KEY POINTS:
Health Minister David Cunliffe today appointed a six-member taskforce to advise on a programme to boost the battle against bowel cancer.
The first meeting of the taskforce will be on Thursday.
It will guide a pilot screening programme for bowel cancer planned to begin by the end of 2009, as part of rolling out a national screening programme from the end of 2011.
Randomised clinical trials have shown that a screening programme could save up to 100 lives a year, and the programme could reduce the death rate from bowel cancer by 10-15 per cent.
"This taskforce will oversee and support the work to achieve that goal," Mr Cunliffe said in a statement.
Members of the taskforce will also recommend ways to improve screening for "high-risk" groups, and to improve treatment and diagnostic services.
Men have a much higher likelihood than women of being diagnosed with bowel cancer and of dying from it.
The taskforce will be chaired by Shelley Campbell, chief executive of Waikato's primary health organisation (PHO).
Other taskforce members include:
* Middlemore Hospital gastroenterologist Dr Susan Parry, the clinical director of the NZ Familial Gastrointestinal Cancer Registry.
* GP and clinical director of Wanganui's PHO Dr John McMenamin.
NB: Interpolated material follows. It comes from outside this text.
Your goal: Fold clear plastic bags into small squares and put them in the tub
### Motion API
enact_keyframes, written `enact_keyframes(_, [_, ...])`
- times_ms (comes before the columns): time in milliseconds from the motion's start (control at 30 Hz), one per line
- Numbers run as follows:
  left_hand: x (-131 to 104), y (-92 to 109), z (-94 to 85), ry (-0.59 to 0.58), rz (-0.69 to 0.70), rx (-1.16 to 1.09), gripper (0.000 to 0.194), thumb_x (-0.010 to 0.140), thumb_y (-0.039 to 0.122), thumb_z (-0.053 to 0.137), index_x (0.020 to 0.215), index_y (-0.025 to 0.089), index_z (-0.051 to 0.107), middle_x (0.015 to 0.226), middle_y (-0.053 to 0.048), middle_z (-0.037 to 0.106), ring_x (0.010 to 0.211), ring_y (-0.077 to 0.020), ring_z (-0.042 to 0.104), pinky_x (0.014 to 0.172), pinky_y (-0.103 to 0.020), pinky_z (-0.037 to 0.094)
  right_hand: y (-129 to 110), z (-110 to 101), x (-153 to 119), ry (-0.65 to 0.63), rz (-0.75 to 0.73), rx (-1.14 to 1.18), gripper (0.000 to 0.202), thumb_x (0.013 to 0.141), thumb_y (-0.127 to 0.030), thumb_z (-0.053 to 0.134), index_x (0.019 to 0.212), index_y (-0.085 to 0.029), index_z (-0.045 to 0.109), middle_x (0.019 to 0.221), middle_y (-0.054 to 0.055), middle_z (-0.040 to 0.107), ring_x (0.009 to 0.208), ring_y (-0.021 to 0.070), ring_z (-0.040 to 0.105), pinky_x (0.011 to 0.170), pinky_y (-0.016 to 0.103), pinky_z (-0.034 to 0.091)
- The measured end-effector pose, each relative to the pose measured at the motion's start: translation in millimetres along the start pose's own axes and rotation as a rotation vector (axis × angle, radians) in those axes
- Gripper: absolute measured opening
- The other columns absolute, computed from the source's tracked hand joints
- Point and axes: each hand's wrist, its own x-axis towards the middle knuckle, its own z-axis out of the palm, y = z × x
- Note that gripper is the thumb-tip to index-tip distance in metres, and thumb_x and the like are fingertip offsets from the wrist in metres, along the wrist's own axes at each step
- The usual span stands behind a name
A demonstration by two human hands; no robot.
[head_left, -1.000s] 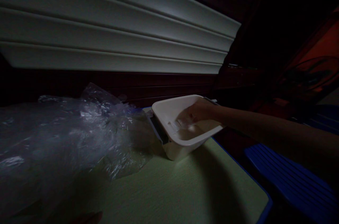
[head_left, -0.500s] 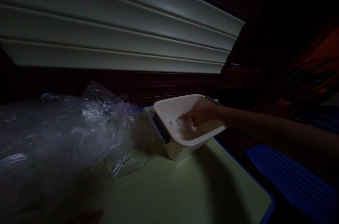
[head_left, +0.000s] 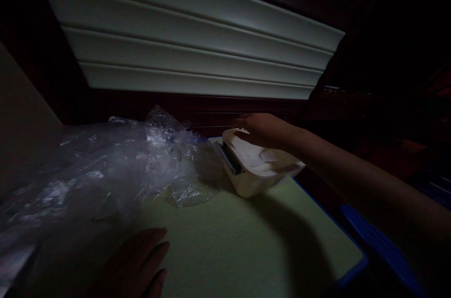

* Charge nurse manager of Canterbury district health board's gastroenterology day unit, Teresa Lynch.
* A public health medicine specialist at Otago University, Dr Diana Sarfati.
* Deputy chairman of the Cancer Control Council, a radiation oncologist at Canterbury DHB, Chris Atkinson.
Dr John Childs, national clinical director of the Health Ministry's cancer programme, will also sit on the taskforce, which will have to make sure there is a workforce ready to begin the screening programme.
The Government is already funding district health boards for additional colonoscopy procedures and making sure there is additional training for colonoscopists.
Bowel cancer is the most common cancer in the country - about 2700 new cases of bowel cancer are diagnosed each year, and it kills about 1200 people a year - New Zealand has one of the highest bowel cancer death rates in the developed world.
Maori are less likely than other ethnic groups to be diagnosed with bowel cancer, but once diagnosed, are more likely to die from it than other patients.
In 2007 a national screening advisory committee urged caution because a bowel screening programme could overload the health system.
The pilot programme is likely to be in a population of at least 400,000 to provide 60,000 eligible people and proportionately high Maori and Pacific populations.